Il fatto che siate entrambi registi è stato un aiuto nella selezione degli artisti?
F. – In realtà in questo contesto mi sento più nel ruolo di rappresentante di una compagnia che in quello di regista. È molto importante perché in questo momento un valore fondamentale del teatro risiede nell’idea di comunità. Ci interessa spostare l’attenzione dal prodotto finale alla fase di lavoro precedente, perché è nel lavoro comune la vera natura del teatro.
Ci sembra di capire che vi proponiate di improntare anche il rapporto col pubblico secondo quest’idea, in modo che tutto non si concluda nella fruizione occasionale di un evento, di un prodotto, ma che si possa aprire lo spazio di un dialogo continuato.

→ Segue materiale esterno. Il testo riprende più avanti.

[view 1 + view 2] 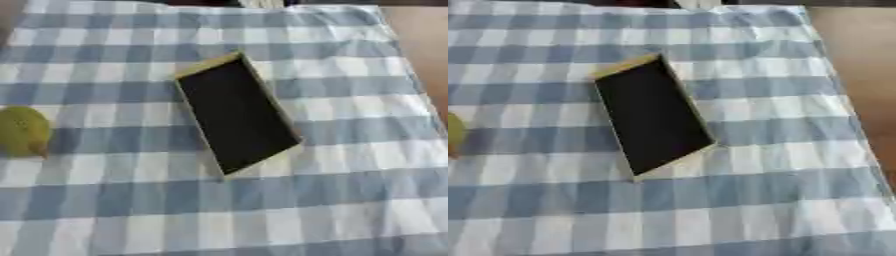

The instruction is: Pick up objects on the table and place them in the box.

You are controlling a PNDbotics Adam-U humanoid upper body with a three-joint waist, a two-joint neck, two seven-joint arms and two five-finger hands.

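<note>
Here no fingers show; the box and a yellow-green fruit lie untouched.

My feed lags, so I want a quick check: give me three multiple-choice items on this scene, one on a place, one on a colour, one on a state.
1. Where is the yellow-green fruit relative to the box?
A. To its left, apart from it
B. Inside it
C. To its right, touching it

2. What colours is the cloth?
A. Red and black
B. Blue and white checks
C. Plain green

3. What does the box's dark inside show?
A. A heap of fruit
B. A robot hand reaching in
C. Nothing that can be made out

Answers:
1. A: the fruit lies at the left edge of the left eye view, with bare cloth between it and the box.
2. B: blue and white squares cover the table.
3. C: the inside shows only as even black, and no robot hand is in either view.
</note>
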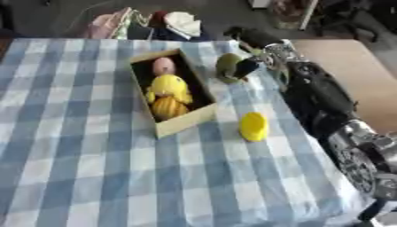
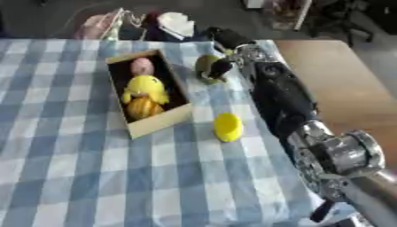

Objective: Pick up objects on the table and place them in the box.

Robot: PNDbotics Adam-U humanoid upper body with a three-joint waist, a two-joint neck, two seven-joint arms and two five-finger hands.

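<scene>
Our right hand (image 1: 247, 66) curls round what looks like a green fruit (image 1: 227, 65) beside the box (image 1: 188, 122). A yellow object (image 1: 254, 126) lies on the table (image 1: 93, 177).

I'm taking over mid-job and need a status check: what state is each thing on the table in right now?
Box: open, upright on the table.
Pink object: in the box, far end.
Yellow toy: in the box, middle.
Orange object: in the box, near end.
Green object: outside the box, right hand curled on it.
Yellow object: on the table, outside the box, untouched.
</scene>
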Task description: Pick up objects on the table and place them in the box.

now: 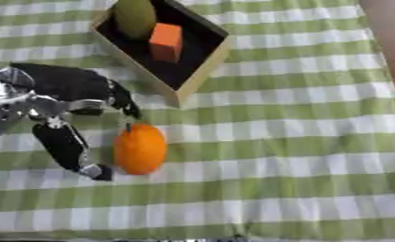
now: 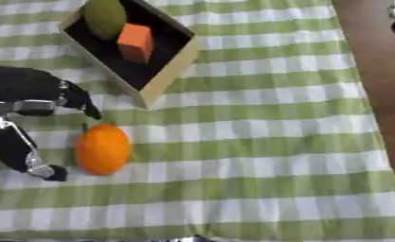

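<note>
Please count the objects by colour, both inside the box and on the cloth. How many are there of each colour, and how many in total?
Orange: 2, the block in the box and the round fruit on the cloth
Green: 1, the fruit in the box
Total: 3

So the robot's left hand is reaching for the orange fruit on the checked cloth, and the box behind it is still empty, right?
Not quite. The box is not empty: the left eye view shows an orange block and a green fruit already inside it. The rest holds: the left hand is open beside the orange fruit on the checked cloth.
</note>
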Robot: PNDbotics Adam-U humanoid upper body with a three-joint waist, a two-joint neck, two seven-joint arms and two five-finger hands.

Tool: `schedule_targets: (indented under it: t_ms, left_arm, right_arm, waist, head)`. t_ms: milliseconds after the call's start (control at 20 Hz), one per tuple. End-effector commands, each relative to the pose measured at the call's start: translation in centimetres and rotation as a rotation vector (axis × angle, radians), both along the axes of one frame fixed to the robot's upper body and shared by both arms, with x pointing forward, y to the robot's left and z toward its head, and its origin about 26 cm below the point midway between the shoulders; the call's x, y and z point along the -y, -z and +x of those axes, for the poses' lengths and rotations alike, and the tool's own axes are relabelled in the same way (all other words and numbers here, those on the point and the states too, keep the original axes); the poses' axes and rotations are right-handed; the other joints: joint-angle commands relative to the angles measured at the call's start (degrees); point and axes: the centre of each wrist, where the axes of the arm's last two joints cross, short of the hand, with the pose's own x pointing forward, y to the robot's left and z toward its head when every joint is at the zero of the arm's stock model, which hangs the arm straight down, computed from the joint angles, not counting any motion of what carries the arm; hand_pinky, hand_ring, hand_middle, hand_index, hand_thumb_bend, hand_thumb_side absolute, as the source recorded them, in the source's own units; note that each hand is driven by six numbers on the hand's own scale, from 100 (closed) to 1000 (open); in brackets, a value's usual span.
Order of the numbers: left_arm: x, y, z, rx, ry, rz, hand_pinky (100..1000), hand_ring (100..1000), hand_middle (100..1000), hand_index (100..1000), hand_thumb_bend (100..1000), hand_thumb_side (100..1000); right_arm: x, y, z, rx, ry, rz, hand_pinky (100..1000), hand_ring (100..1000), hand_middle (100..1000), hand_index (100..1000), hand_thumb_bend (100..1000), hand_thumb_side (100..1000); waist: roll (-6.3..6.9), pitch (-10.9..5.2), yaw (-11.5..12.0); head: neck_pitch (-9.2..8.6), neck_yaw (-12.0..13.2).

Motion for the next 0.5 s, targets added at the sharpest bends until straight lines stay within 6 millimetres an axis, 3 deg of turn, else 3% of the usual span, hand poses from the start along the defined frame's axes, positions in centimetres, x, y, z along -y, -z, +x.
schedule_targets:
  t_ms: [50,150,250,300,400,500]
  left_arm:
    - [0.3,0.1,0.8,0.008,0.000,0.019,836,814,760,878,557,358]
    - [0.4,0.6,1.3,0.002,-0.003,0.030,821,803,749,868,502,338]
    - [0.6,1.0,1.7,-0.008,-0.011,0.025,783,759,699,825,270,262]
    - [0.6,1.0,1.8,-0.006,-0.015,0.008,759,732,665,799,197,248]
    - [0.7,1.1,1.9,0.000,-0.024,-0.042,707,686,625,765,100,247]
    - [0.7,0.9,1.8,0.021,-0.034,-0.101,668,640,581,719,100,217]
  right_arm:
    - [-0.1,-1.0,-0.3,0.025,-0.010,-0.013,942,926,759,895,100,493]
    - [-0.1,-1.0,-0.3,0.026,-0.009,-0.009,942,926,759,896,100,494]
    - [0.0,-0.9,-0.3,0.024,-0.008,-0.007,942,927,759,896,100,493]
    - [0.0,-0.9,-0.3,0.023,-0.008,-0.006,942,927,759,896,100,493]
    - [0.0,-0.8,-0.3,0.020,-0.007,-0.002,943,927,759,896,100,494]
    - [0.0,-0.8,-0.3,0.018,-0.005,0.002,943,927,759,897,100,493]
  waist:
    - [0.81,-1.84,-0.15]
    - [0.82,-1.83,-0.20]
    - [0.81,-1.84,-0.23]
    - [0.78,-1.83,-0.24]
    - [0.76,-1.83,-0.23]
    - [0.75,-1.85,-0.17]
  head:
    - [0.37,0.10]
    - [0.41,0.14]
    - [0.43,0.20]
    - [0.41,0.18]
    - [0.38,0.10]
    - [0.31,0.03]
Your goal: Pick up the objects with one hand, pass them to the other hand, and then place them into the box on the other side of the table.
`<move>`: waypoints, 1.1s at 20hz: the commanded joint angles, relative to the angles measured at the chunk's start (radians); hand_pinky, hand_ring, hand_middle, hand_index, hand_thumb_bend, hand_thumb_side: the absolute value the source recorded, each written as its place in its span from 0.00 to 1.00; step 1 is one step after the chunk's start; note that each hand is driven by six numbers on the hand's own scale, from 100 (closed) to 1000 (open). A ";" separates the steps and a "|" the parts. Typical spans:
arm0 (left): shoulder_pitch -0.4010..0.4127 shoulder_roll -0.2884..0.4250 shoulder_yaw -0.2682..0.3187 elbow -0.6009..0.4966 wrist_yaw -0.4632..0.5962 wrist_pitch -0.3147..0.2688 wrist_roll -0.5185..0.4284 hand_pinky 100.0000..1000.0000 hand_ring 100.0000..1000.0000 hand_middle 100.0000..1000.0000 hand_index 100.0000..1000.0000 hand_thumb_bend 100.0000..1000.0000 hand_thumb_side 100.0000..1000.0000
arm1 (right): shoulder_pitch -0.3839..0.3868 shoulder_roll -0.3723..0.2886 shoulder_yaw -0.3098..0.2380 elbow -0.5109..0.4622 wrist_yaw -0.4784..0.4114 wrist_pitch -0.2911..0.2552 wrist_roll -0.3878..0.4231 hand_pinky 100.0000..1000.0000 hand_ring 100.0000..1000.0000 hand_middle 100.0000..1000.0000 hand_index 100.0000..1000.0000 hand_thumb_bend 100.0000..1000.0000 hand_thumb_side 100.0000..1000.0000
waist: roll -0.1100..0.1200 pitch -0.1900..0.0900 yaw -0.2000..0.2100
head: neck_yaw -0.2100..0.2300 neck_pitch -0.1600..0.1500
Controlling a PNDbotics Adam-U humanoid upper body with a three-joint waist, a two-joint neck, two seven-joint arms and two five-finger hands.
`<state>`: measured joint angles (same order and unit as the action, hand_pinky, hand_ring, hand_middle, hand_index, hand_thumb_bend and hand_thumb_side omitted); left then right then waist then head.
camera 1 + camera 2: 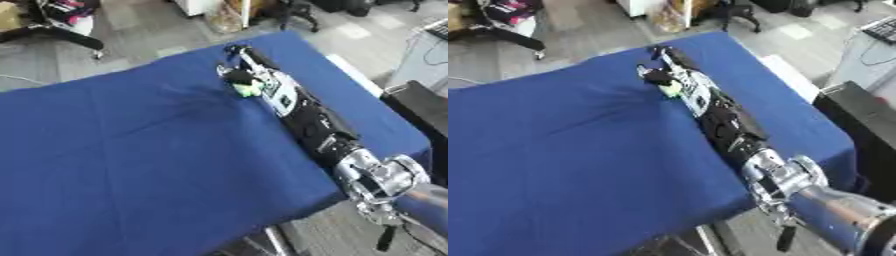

F. – Sì, la speranza è questa: cercare di costruire un rapporto nel tempo. Ci piacerebbe che il nostro festival fosse un po’ come una fiera di fumetti: un luogo dove si ha la percezione di pagare il biglietto per l’ingresso, non soltanto per lo spettacolo, per venire a osservare cosa sta accadendo e come i giovani stanno lavorando.
Come può trovare spazio, in un contesto istituzionale, l’attenzione alle relazioni e al valore dell’incontro che voi auspicate?
F. – Noi viviamo in un sistema che ha funzionato per tanti anni, un sistema invecchiato e chiuso che vive per nutrire se stesso. Ma volerlo rompere sarebbe utopico, probabilmente anche ingiusto: forse la strada da intraprendere è proprio quella di proporre qualcosa di indipendente. Da parte di chi ci ha chiamato per questo progetto c’è stata sicuramente una grande disponibilità, anche se adesso la responsabilità di far funzionare questo festival è nelle nostre mani.
S. – È un discorso complesso: di fatto, HORS è un festival che si ritaglia una vetrina indipendente all’interno delle strutture del sistema.
Come sperate che la scelta di compagnie under 35 possa influenzare il tipo di pubblico?
S. – Questo è il problema più grande da affrontare. Ovviamente speriamo di attirare una fascia di pubblico più vicina all’età delle compagnie, ma c’è bisogno di tempo per coinvolgere davvero nuovi spettatori.
F. – Sarebbe bello se i ragazzi cominciassero a venire a teatro per poter stare insieme, non tanto o non solo perché il teatro è il teatro ma perché in quel luogo si sta insieme e non da soli. Ciò non significa necessariamente stravolgere il modo attuale di andare a teatro, ma sicuramente significa interrogarsi su che valore abbia per gli spettatori reali e potenziali.